Task to complete: Only the lines from the start of the entries up to and including the line with "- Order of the" should be written out, exactly as they stand.

--- Available data Enclosed Below ---

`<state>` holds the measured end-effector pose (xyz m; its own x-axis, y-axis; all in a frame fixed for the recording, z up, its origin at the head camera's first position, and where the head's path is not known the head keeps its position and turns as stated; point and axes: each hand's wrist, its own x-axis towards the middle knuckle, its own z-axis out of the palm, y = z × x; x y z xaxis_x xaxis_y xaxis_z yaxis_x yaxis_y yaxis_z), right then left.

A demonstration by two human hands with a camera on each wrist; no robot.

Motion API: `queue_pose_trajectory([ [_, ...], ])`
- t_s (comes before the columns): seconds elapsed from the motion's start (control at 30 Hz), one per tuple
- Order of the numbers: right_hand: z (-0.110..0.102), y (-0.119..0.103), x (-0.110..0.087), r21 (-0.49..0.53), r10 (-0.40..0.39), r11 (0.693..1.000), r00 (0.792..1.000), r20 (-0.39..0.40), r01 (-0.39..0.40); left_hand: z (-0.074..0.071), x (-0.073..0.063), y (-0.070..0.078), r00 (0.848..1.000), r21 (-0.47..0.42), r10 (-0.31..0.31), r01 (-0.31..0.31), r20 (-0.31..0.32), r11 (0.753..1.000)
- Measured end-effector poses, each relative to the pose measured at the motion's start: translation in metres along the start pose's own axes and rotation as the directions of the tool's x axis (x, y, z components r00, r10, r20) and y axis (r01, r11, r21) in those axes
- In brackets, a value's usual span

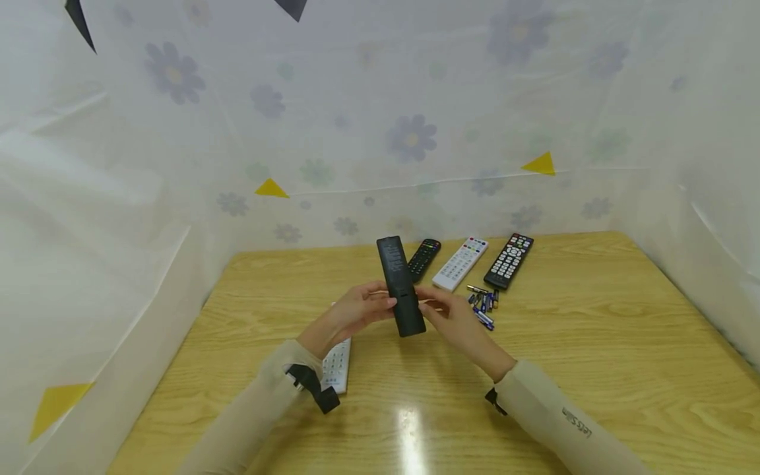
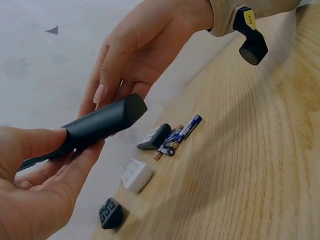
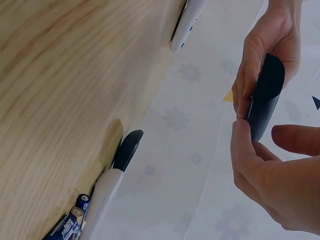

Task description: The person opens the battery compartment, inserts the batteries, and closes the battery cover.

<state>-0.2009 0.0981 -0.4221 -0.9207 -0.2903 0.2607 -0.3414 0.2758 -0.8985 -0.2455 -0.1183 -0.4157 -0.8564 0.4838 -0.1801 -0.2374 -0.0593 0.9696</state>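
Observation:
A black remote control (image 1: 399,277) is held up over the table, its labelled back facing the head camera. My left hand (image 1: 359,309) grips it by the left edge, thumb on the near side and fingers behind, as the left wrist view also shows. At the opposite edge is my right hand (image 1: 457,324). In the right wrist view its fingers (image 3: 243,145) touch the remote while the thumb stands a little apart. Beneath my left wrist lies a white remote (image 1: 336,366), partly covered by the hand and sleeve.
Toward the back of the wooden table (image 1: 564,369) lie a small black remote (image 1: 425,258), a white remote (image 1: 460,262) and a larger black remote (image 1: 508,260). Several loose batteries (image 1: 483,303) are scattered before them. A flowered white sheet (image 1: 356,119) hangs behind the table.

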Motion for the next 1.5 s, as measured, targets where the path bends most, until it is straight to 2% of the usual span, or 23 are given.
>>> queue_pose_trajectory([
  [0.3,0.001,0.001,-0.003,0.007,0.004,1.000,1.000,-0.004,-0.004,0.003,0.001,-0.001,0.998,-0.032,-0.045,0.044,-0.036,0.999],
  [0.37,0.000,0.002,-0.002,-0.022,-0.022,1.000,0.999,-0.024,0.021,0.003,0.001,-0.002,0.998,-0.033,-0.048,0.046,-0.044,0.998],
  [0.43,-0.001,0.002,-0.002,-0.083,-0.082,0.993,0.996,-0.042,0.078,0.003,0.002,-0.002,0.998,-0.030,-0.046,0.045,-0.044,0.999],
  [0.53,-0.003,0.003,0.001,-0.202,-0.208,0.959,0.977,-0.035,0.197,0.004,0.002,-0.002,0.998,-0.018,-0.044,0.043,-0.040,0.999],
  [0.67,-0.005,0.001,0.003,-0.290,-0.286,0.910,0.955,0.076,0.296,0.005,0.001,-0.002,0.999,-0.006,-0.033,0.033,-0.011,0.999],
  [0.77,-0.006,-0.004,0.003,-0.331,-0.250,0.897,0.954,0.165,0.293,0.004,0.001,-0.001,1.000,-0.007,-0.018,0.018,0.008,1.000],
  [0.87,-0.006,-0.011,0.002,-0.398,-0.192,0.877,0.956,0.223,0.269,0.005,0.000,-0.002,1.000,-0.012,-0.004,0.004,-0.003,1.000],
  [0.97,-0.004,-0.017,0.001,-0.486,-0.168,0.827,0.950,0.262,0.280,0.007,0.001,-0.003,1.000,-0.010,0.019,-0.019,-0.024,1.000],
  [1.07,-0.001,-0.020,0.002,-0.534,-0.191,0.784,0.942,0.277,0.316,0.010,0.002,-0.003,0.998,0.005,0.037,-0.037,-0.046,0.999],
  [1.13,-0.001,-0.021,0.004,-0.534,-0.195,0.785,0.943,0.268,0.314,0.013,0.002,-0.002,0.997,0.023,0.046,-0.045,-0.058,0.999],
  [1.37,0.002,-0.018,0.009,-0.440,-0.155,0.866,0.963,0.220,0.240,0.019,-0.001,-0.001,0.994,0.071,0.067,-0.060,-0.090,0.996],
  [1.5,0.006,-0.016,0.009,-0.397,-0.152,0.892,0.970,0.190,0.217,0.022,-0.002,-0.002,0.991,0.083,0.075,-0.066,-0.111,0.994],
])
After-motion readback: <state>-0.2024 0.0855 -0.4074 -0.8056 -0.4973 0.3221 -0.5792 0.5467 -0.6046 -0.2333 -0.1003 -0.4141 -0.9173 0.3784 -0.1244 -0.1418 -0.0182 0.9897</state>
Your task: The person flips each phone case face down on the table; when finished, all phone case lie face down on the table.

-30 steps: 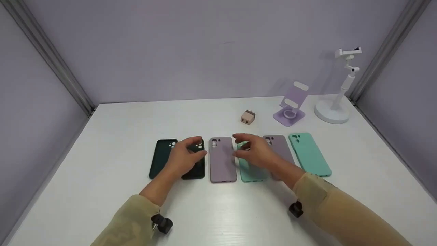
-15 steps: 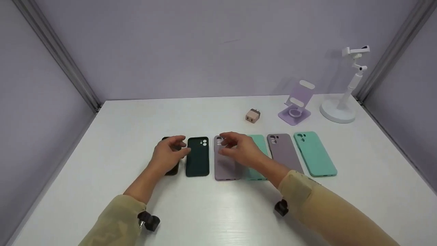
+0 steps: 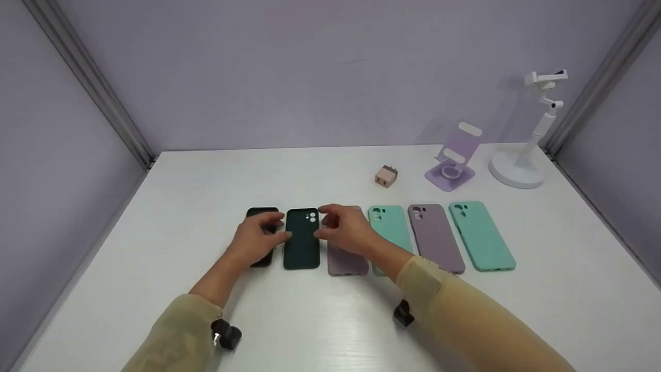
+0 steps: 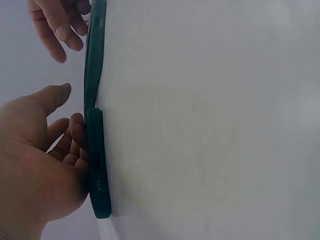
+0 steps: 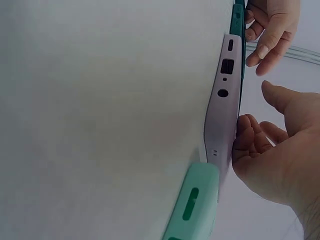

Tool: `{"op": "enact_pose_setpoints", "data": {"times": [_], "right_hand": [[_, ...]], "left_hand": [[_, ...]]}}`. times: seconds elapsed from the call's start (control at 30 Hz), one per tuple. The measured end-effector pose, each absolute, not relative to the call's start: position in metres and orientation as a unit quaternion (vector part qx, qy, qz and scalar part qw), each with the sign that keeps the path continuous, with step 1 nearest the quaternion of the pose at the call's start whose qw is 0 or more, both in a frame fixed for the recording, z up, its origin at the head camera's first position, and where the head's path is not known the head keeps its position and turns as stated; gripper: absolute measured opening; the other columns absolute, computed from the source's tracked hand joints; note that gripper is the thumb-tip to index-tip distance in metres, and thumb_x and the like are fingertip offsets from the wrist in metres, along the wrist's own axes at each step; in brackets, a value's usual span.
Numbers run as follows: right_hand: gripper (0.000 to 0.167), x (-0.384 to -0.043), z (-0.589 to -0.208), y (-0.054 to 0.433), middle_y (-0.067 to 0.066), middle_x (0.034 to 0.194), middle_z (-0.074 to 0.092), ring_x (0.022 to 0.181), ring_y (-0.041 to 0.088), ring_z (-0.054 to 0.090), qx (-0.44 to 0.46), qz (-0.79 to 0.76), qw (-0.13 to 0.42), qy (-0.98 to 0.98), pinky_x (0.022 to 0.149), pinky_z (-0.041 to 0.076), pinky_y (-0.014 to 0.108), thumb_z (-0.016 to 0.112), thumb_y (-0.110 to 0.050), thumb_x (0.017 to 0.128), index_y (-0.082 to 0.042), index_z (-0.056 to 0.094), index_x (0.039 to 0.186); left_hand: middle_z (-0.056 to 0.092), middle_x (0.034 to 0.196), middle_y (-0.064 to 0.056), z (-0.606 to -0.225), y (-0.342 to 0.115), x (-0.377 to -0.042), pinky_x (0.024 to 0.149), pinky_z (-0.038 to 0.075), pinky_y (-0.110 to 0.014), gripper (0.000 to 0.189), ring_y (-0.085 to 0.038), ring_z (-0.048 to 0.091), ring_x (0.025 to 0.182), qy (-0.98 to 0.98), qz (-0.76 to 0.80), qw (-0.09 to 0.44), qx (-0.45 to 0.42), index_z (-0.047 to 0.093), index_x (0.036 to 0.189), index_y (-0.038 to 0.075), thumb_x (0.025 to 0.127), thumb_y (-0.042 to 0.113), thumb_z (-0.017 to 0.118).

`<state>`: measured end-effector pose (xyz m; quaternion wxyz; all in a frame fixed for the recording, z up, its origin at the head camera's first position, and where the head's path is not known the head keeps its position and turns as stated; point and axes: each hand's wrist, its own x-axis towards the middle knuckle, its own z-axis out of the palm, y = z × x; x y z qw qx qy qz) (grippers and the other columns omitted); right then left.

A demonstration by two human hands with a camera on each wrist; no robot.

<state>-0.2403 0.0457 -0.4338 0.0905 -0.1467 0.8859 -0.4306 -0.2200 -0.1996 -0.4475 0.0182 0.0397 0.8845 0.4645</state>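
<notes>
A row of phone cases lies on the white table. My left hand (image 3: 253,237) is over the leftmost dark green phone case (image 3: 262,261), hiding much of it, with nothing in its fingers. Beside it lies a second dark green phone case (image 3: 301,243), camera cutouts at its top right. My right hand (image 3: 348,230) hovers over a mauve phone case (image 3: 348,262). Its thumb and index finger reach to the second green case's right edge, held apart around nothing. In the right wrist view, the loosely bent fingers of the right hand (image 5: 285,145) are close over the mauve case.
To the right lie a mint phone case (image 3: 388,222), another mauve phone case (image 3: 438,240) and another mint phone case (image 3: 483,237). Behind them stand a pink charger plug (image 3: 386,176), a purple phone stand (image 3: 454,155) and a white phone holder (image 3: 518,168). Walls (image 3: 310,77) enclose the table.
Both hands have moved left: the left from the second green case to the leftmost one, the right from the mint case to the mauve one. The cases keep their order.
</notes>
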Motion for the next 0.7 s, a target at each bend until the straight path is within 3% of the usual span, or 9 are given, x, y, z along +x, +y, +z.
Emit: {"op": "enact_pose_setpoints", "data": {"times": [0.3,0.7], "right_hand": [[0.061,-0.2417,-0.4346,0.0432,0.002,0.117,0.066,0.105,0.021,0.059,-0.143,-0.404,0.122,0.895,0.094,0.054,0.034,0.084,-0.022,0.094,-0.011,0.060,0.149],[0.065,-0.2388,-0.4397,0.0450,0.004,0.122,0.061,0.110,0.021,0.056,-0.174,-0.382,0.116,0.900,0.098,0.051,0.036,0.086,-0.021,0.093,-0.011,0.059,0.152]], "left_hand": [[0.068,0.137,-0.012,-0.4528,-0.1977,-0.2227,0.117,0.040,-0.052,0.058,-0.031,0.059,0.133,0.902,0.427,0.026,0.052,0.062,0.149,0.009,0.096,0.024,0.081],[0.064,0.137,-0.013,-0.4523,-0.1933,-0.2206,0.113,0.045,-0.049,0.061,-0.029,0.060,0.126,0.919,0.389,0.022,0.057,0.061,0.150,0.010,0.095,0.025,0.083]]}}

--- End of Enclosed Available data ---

Solution:
`<state>` holds the measured end-effector pose (xyz m; its own x-axis, y-axis; all in a frame fixed for the recording, z up, its origin at the head camera's first position, and where the head's path is not known the head keeps its position and turns as stated; point and axes: each hand's wrist, its own x-axis towards the middle knuckle, its own z-axis out of the palm, y = z × x; x y z xaxis_x xaxis_y xaxis_z yaxis_x yaxis_y yaxis_z), right then left.

A demonstration by two human hands with a camera on each wrist; no robot.

Motion API: `queue_pose_trajectory([ [_, ...], ])`
- t_s (comes before the columns): seconds elapsed from the motion's start (control at 30 Hz), one per tuple
- Order of the numbers: right_hand: z (-0.110..0.102), y (-0.119..0.103), x (-0.110..0.087), r21 (-0.49..0.53), r10 (-0.40..0.39), r11 (0.693..1.000), r00 (0.792..1.000), r20 (-0.39..0.40), r01 (-0.39..0.40); left_hand: z (-0.074..0.071), x (-0.073..0.063), y (-0.070..0.078), r00 (0.848..1.000), r21 (-0.47..0.42), r10 (-0.31..0.31), r01 (-0.31..0.31), r20 (-0.31..0.32), r11 (0.753..1.000)

This output completes the exercise.